Top of Material for the task
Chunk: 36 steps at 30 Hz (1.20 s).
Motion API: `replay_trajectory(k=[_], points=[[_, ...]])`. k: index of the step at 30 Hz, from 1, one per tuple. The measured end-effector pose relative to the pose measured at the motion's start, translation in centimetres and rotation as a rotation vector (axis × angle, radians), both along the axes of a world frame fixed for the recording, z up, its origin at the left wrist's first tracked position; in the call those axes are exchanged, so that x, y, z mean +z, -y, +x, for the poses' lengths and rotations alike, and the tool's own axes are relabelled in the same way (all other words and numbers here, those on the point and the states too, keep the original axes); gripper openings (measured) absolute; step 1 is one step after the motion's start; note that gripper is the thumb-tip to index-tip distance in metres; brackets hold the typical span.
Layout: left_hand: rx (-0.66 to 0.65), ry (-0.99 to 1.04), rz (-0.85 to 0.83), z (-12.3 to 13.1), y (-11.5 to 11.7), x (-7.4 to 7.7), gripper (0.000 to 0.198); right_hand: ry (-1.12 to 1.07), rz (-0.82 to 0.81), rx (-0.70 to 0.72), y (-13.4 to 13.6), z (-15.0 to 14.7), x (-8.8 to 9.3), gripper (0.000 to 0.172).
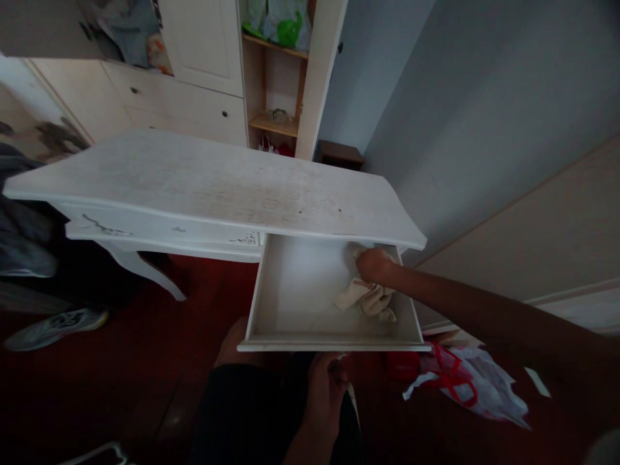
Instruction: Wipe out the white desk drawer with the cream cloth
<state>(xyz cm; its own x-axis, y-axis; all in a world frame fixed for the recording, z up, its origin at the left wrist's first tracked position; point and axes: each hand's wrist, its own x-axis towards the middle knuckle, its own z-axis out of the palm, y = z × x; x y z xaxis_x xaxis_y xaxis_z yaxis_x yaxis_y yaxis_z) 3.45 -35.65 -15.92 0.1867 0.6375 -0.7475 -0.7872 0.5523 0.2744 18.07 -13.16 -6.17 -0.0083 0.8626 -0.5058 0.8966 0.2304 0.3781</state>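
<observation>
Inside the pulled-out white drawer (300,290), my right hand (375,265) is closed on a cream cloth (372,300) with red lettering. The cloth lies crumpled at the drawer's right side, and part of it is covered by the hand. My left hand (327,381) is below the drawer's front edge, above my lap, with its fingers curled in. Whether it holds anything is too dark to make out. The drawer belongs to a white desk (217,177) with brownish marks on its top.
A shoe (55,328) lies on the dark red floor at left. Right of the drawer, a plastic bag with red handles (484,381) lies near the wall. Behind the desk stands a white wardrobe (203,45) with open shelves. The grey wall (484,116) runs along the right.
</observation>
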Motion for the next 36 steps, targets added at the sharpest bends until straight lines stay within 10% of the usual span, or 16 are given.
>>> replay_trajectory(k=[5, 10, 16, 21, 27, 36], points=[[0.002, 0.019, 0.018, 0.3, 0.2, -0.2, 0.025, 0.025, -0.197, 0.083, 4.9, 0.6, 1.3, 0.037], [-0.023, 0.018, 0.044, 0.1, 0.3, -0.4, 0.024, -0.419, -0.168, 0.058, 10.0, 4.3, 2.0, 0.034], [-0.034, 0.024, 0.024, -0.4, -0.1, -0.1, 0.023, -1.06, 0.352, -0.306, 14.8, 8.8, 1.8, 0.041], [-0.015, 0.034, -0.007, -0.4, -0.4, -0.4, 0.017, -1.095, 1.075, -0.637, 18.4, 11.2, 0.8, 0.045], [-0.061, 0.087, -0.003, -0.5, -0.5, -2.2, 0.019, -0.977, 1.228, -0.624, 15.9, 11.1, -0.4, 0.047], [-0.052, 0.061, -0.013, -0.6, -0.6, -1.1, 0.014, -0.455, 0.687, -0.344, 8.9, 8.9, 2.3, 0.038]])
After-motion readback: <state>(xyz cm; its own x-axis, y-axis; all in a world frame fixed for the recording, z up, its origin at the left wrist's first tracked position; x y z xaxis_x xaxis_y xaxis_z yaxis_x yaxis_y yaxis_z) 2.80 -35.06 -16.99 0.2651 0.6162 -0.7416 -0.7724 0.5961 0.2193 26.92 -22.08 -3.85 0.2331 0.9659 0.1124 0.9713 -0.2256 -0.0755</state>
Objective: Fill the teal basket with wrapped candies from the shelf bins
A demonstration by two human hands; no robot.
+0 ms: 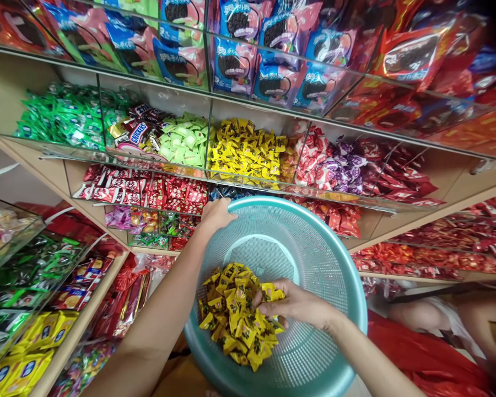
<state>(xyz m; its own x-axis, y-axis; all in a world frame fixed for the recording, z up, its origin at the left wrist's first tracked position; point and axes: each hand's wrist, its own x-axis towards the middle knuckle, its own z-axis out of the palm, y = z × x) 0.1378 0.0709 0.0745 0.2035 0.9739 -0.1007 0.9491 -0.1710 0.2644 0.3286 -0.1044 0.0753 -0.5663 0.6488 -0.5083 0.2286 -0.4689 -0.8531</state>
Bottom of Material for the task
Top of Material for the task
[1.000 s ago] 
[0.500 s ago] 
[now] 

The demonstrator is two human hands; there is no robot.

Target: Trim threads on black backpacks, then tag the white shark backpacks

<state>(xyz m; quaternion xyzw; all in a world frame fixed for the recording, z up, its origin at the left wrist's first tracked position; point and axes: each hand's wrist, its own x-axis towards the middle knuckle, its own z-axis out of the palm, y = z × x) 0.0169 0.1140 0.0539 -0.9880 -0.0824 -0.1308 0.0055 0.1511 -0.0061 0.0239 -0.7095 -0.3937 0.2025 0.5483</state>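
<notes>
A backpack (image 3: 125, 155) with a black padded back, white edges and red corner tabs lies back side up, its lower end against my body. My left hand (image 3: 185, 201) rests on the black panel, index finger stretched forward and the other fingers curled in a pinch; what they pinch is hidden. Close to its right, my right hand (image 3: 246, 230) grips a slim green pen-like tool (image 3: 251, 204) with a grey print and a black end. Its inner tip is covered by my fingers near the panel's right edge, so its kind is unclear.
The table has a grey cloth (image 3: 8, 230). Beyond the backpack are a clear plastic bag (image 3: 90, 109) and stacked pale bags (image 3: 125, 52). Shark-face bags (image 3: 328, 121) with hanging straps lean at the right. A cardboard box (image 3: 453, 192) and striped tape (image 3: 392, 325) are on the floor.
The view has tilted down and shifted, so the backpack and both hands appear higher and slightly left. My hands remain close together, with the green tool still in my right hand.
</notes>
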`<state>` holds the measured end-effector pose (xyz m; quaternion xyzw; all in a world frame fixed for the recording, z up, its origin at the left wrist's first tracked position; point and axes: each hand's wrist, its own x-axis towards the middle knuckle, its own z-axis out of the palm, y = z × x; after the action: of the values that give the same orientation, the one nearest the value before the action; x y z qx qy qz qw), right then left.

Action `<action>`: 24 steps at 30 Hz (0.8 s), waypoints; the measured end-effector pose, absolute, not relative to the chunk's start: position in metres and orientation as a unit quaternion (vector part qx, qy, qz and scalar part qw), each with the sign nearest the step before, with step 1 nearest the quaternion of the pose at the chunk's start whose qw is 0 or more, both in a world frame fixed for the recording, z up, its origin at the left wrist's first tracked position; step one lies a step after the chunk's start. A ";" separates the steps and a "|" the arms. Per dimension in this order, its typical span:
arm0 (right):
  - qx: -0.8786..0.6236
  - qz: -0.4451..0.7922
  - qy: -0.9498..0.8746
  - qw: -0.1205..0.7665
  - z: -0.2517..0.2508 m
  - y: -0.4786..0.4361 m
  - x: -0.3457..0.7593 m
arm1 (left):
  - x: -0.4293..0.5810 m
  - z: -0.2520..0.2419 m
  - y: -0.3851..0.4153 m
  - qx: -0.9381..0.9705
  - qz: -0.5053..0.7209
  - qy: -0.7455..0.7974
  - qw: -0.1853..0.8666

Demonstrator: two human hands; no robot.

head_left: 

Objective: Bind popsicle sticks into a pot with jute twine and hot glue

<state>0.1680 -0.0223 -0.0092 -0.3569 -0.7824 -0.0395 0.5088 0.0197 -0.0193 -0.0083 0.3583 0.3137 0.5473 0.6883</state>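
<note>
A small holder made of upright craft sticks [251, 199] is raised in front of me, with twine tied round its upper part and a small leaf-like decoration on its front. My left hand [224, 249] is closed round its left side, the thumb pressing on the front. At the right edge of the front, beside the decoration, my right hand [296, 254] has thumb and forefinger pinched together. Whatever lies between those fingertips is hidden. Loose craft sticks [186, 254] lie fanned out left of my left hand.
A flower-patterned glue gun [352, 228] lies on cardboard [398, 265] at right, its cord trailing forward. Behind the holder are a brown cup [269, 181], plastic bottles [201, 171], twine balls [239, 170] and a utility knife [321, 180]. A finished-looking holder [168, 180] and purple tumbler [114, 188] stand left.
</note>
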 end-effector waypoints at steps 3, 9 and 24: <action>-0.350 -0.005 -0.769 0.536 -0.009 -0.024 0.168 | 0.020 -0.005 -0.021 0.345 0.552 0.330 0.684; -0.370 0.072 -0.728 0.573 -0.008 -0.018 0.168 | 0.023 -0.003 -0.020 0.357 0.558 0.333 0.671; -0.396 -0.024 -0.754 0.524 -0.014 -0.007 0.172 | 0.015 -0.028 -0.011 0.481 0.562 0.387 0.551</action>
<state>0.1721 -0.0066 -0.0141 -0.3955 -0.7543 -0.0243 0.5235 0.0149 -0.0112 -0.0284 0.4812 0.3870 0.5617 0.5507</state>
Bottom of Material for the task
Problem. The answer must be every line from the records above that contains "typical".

The completed task.
Motion API: `replay_trajectory(k=[_], points=[[_, ...]])`. k: index of the step at 30 Hz, from 1, one per tuple. The measured end-effector pose relative to the pose measured at the motion's start, translation in centimetres and rotation as a rotation vector (axis × angle, radians), both along the axes of a world frame fixed for the recording, z up, its origin at the left wrist's first tracked position; in the call those axes are exchanged, so that x, y, z mean +z, -y, +x, for the poses' lengths and rotations alike, and the tool's own axes are relabelled in the same way (all other words and numbers here, those on the point and the states too, keep the original axes); gripper openings (measured) absolute; step 1 is one step after the motion's start; note that gripper is the thumb-tip to index-tip distance in metres; brackets hold the typical span.
Action `<action>`: 24 steps at 30 Hz (0.8 s), waypoints; the measured end-effector pose, absolute, not relative to the chunk's start: position in metres and orientation as a unit quaternion (vector part qx, qy, qz and scalar part qw), each with the sign nearest the step before, with step 1 nearest the quaternion of the pose at the chunk's start whose qw is 0 or more, both in a world frame fixed for the recording, z up, its origin at the left wrist's first tracked position; step one lies a step after the chunk's start. A ";" separates the steps and a "|" the arms. Per dimension in this order, its typical span:

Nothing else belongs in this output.